Wastewater from cleaning and pretreatment processes thus contains a mix of soils, contaminants, and potentially hazardous cleaning agents and treatments.
Wastes may be addressed by and combination of:
- Removal – Waste haulers can be contracted to remove wastes, including rinse waters, for off-site treatment and disposal
- Filtration – Filters can be installed to capture sludge and other solid wastes for later treatment, disposal, or removal
- In-Plant Treatment – Typically, in-plant treatment consists of a multi-tank system where wastewater is collected and treated to remove contaminants. This processing can be done in batches or in a continuous flow, depending on the rate and volume of flow from the line operation. Individual treatment tanks may be necessary for segregation and treatment of particular wastes (e.g., hexavalent chromium), for adjusting pH in large quantities of water, or for physical filtration. For many operations, in-plant treatment is the easiest and most cost-efficient means of dealing with wastewater.
In a typical in-plant treatment system:
- Waste water from the cleaning and pretreatment line is directed into the treatment system, either in batches or in a continuous stream, as suits the operation.
- Chemicals are added to adjust pH, reduce metals, and hasten precipitation (settling) of solids.
- The settled solids are pumped out to a secondary system where the water can be removed; this secondary system could be a sludge pit or a special filtering device.
- The water from which the solids have been removed is further clarified and cleaned before being discharged.
Reducing Water Use
Both to contain costs and to protect natural water resources, manufacturers look for ways to use as little water as possible while maintaining process quality.
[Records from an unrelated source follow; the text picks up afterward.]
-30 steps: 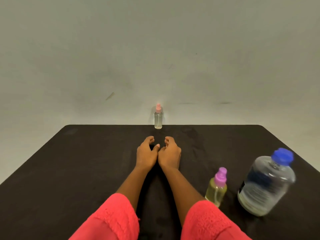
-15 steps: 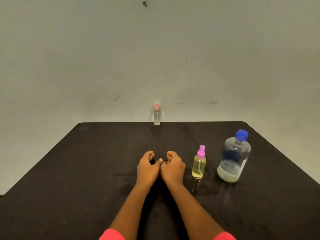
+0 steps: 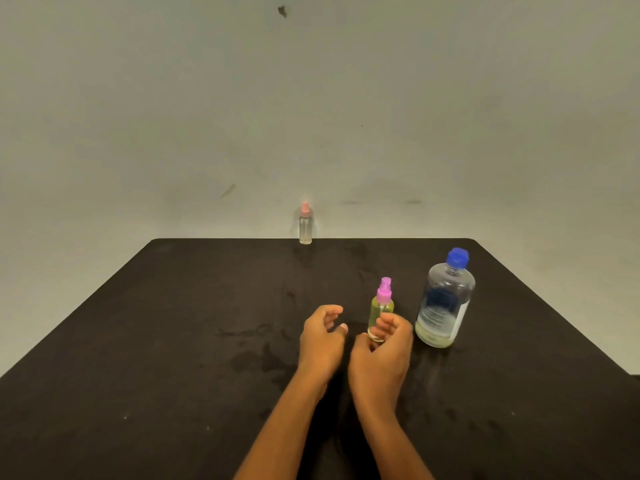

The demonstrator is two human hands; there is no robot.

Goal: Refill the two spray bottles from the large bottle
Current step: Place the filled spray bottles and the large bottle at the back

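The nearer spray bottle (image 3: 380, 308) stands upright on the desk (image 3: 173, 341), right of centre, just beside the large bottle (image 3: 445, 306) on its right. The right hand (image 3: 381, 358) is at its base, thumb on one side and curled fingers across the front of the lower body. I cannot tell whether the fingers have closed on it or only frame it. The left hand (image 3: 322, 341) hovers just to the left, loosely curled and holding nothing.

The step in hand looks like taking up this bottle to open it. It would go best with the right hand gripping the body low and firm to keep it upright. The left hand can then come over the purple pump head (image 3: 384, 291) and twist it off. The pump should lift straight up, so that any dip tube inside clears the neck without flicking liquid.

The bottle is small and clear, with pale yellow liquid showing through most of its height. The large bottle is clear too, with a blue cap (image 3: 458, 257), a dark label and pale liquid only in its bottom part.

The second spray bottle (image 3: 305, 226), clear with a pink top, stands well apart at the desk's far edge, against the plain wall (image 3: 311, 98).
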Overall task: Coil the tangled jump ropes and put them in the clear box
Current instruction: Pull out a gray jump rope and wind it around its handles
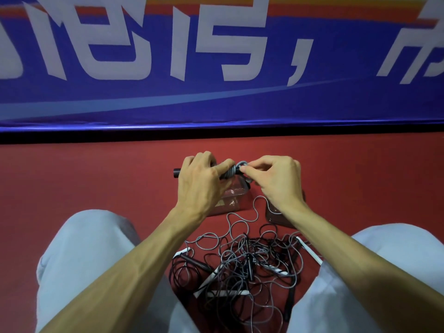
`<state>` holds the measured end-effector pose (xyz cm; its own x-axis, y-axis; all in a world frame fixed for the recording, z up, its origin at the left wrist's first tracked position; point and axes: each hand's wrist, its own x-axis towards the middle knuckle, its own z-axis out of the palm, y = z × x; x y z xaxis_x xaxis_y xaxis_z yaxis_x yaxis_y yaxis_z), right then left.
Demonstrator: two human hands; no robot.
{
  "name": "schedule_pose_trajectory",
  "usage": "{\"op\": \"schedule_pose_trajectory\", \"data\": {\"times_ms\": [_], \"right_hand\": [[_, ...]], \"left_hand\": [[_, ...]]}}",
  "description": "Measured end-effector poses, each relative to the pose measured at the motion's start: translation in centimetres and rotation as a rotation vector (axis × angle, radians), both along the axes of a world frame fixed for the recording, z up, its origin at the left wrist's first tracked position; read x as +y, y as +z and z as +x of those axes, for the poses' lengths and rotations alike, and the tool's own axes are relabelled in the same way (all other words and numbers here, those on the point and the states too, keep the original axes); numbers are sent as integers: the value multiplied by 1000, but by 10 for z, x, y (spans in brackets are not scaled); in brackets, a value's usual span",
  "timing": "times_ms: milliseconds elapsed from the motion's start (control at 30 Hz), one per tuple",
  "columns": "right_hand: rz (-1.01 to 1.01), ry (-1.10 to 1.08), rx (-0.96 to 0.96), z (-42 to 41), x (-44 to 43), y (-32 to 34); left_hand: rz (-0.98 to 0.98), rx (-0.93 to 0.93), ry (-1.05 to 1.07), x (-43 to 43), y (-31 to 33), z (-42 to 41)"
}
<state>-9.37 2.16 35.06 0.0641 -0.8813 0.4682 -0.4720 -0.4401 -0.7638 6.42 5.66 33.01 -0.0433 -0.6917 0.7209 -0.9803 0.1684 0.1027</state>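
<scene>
Gripping coiled grey rope (230, 173) (handles bundled), left hand (201, 179) curled, right hand (276, 179) pinching its end.

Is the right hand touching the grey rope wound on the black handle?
Touching. The head view shows the right hand pinching a loop of the grey rope at the coil, which the left hand grips with the black handle.

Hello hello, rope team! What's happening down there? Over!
Left hand grips the black handle; right hand pinches the grey rope wrapped round it. Clear box on the floor under the hands. Tangled pile by the knees, not blocking.
</scene>
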Motion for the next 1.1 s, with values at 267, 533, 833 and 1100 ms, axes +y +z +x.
{"op": "schedule_pose_trajectory", "data": {"times_ms": [267, 533, 833, 1100], "right_hand": [[161, 52, -78, -3, -3, 4], [284, 154, -104, -7, -1, 4], [680, 198, -206, -12, -10, 8], [604, 125, -514, -10, -20, 15]], "left_hand": [[-247, -222, 14, -6, -1, 3], [-248, -253, -49, -7, -3, 6], [-31, -193, -134, -9, -11, 4], [300, 285, -199, -2, -5, 1]]}}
Possible approaches to reduce water use include:
- Convert parallel rinses to counterflow rinses and add more counterflow rinses where possible.
- Install a “reverse cascade,” in which the cleanest water is used for the last rinse before being circulated “upstream” to be used in the first rinse area.
- Install spray rinses above process tanks; in some cases, this can replace a separate rinse tank.
- Re-use rinse water whenever possible.
- Install flow-control devices to permit water flow only when parts are in the tank.
- Re-use pre-treated wastewater in non-critical rinses (this may require filtering to remove suspended particulates)
Reduce the “dragout” of chemical solutions between stages of the cleaning and treatment system:
- Use the lowest possible contractions possible to meet quality standards.
- Run the processing tanks at maximum temperature so as to make the cleaning solutions most effective.
- Install drain boards between process tanks and rinse tanks, and adjust the positioning of parts as needed to encourage good drainage and to minimize the amount of cleaning solution that will be transferred into the rinse tanks. Look for other ways to increase drainage, such as removing parts slowly from baths.
- Use sufficient rinsing between process tanks. Add wetting agents to improve rinsing action.
Your supplier can help you to find the “greenest” solutions for your operation.